**About this exercise**: Look below for the line that has "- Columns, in". Set down the lines from there through the line that has "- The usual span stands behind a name", exactly as written.

**Given data**:
++++++

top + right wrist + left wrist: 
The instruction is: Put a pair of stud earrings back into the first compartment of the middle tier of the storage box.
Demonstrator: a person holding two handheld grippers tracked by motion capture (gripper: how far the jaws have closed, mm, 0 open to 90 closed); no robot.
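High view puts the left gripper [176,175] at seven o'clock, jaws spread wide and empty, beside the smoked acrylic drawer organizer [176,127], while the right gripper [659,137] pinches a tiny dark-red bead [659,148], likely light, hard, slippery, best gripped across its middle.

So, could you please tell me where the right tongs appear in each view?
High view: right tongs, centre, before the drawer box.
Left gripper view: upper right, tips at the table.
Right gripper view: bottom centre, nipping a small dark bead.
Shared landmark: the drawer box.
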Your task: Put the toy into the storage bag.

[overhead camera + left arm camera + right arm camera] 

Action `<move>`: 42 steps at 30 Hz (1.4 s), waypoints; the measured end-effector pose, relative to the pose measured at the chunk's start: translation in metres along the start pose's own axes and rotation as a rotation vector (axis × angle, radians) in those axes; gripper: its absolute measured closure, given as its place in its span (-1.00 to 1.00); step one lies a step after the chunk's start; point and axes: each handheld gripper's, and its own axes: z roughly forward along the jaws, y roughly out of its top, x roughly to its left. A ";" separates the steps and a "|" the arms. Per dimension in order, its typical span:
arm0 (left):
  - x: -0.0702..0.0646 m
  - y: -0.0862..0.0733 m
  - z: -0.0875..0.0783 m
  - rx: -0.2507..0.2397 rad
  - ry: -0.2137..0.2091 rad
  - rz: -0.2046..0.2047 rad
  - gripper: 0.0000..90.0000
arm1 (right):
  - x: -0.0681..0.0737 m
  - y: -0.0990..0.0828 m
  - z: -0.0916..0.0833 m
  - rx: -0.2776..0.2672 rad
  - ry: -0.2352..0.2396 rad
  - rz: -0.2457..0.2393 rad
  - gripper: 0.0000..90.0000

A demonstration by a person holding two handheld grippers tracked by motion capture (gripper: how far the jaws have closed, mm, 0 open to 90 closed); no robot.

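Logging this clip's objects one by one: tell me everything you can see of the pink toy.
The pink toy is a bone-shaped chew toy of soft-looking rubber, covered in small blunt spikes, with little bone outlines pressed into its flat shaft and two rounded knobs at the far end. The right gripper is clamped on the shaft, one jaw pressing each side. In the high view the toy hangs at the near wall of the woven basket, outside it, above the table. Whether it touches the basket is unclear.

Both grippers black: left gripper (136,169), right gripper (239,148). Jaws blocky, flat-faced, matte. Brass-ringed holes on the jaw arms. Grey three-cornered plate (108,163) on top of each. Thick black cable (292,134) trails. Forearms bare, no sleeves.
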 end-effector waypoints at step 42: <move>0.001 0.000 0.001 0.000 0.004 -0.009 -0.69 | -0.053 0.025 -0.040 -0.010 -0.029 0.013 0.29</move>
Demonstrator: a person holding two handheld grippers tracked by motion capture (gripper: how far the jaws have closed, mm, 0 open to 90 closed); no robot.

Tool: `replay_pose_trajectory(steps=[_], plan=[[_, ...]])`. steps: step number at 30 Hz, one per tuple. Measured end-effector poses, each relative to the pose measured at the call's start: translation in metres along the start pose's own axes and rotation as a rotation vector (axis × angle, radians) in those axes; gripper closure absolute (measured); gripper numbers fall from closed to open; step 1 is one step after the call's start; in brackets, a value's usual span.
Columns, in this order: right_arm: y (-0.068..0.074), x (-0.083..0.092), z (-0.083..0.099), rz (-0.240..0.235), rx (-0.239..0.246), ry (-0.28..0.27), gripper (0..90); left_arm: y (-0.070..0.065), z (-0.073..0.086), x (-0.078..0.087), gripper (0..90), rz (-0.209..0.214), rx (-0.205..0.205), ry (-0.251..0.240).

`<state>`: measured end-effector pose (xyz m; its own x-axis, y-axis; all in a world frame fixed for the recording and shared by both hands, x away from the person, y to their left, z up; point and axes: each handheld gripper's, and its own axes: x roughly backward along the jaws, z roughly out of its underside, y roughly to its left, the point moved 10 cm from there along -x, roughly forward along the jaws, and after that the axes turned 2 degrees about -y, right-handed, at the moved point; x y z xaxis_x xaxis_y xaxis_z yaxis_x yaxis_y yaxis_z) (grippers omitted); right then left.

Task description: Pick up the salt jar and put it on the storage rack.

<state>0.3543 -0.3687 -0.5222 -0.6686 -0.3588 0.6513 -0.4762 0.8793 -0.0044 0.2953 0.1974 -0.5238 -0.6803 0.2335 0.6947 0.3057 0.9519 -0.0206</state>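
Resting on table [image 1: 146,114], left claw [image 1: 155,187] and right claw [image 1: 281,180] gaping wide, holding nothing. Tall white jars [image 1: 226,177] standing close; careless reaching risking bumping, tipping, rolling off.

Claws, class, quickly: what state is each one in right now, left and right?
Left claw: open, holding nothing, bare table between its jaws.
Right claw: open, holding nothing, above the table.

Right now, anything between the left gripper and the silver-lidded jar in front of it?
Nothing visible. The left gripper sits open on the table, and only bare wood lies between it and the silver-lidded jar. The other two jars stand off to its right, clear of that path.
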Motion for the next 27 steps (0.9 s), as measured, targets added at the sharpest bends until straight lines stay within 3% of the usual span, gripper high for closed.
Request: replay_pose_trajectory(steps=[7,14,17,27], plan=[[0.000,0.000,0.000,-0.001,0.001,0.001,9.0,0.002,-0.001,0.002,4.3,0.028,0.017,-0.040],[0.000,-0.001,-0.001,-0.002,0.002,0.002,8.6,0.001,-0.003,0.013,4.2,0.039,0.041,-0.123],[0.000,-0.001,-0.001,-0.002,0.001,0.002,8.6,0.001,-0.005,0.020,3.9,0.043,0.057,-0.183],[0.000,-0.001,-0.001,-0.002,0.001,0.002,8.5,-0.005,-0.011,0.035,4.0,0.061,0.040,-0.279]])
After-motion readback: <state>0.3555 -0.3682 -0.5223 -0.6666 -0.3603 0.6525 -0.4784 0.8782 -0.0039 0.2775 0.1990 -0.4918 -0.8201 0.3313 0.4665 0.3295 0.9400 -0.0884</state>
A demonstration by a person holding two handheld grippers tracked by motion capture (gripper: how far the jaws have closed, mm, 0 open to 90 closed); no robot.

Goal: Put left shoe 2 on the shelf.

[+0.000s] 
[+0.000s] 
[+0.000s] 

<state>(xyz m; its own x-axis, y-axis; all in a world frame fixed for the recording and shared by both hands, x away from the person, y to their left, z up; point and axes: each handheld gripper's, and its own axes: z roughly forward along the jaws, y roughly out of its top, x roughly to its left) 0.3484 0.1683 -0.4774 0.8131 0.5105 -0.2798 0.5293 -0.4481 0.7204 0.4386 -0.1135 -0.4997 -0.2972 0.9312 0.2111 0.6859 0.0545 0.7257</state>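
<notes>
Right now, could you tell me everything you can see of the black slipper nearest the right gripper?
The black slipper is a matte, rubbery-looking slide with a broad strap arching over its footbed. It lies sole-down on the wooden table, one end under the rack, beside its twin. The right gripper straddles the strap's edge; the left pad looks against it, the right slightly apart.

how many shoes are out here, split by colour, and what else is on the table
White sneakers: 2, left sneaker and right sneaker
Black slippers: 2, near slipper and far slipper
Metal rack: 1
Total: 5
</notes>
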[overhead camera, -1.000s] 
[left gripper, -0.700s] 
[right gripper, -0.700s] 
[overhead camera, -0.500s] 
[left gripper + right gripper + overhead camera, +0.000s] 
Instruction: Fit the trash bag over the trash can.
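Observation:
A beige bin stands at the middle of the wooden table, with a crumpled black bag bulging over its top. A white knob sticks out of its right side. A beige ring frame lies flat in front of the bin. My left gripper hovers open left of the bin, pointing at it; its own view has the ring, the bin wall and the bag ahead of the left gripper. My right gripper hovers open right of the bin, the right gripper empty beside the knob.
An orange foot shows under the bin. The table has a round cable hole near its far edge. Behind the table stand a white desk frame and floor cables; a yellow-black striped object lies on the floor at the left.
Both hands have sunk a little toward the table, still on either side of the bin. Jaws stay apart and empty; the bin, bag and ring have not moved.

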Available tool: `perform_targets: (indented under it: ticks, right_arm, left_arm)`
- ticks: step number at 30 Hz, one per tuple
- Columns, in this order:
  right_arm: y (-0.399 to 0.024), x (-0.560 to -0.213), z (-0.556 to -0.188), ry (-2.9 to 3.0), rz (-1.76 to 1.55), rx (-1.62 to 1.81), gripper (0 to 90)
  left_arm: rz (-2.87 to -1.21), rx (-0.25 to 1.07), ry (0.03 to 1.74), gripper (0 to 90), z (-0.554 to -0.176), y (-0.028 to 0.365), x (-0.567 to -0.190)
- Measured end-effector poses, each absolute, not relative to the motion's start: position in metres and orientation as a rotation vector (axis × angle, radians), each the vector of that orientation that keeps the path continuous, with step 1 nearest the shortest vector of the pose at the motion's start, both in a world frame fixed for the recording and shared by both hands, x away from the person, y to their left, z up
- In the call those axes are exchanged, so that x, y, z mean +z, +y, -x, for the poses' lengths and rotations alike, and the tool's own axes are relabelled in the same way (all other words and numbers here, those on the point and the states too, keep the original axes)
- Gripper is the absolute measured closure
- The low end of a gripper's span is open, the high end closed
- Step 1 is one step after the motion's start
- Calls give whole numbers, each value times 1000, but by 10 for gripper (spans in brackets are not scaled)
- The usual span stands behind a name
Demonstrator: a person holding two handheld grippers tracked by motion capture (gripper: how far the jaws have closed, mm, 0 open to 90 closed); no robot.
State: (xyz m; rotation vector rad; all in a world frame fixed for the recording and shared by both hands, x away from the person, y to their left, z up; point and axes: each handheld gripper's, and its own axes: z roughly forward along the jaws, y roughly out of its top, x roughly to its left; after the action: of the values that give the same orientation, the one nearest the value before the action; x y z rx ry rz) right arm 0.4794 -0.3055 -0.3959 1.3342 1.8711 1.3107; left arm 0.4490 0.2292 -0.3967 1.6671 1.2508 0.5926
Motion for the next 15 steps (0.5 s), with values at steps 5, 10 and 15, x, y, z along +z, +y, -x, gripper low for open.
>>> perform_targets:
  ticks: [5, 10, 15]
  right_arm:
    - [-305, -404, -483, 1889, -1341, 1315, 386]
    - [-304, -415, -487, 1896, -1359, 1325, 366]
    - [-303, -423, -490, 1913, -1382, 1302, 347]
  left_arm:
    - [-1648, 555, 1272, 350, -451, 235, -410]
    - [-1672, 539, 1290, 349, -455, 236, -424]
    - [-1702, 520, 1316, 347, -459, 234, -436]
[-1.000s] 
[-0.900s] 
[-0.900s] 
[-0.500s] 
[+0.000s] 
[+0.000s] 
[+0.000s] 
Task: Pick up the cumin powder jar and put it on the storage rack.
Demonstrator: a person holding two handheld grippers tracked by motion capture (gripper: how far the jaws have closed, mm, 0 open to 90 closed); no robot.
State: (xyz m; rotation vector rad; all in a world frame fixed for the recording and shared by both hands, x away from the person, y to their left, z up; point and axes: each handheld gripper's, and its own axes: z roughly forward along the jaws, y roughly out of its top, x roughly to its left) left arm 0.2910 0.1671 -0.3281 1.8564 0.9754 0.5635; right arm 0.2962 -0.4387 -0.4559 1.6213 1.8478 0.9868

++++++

**Written response**:
- Columns, in this order:
  right_arm: y (-0.399 to 0.024), x (-0.560 to -0.213), z (-0.556 to -0.188), ry (-2.9 to 3.0), rz (-1.76 to 1.55), rx (-1.62 to 1.81), gripper (0 to 90)
  left_arm: rz (-2.87 to -1.21), rx (-0.25 to 1.07), ry (0.03 to 1.74), gripper (0 to 90), z (-0.554 to -0.176), y (-0.028 to 0.365), x (-0.567 to -0.190)
- Measured end-effector poses, each absolute, not relative to the motion's start: position in metres and orientation as a rotation vector (axis × angle, radians), each the vector of that orientation that keeps the path continuous, with step 1 nearest the shortest vector of the pose at the motion's start, both in a world frame fixed for the recording and shared by both hands, x away from the person, y to their left, z up
- In the call those axes are exchanged, so that x, y, z mean +z, +y, -x, for the poses' lengths and rotations alike, and the tool's own axes are relabelled in the same way (all other words and numbers here, those on the point and the states too, keep the original axes)
- Gripper is the absolute measured closure
- The low end of a gripper's span is open, the high end closed
- Step 1 is one step after the motion's start
- Calls give whole numbers, each value times 1000, but by 10 for gripper (spans in brackets are not scaled)
- The usual span stands behind a name

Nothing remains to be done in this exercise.